» **Task to complete**
Set down the whole listing below exactly, without pictures.

* * *

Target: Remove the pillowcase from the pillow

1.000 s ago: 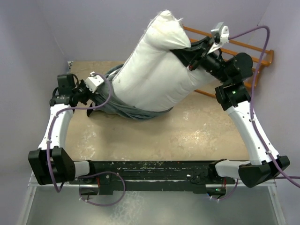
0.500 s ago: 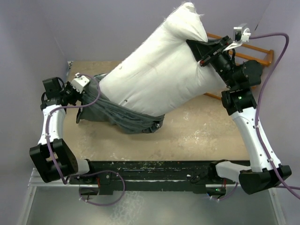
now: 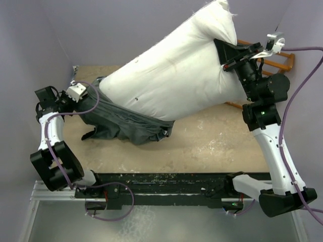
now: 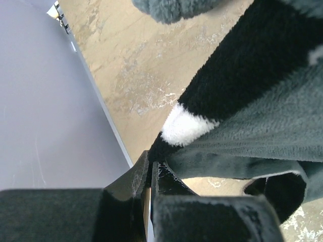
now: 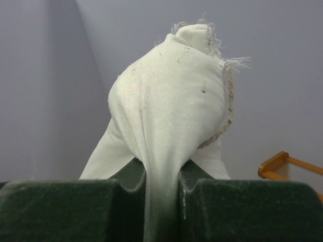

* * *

» **Your response**
Target: Remove the pillowcase from the pillow

1.000 s ago: 
0.500 s ago: 
now: 
now: 
now: 

The output above is the complete answer.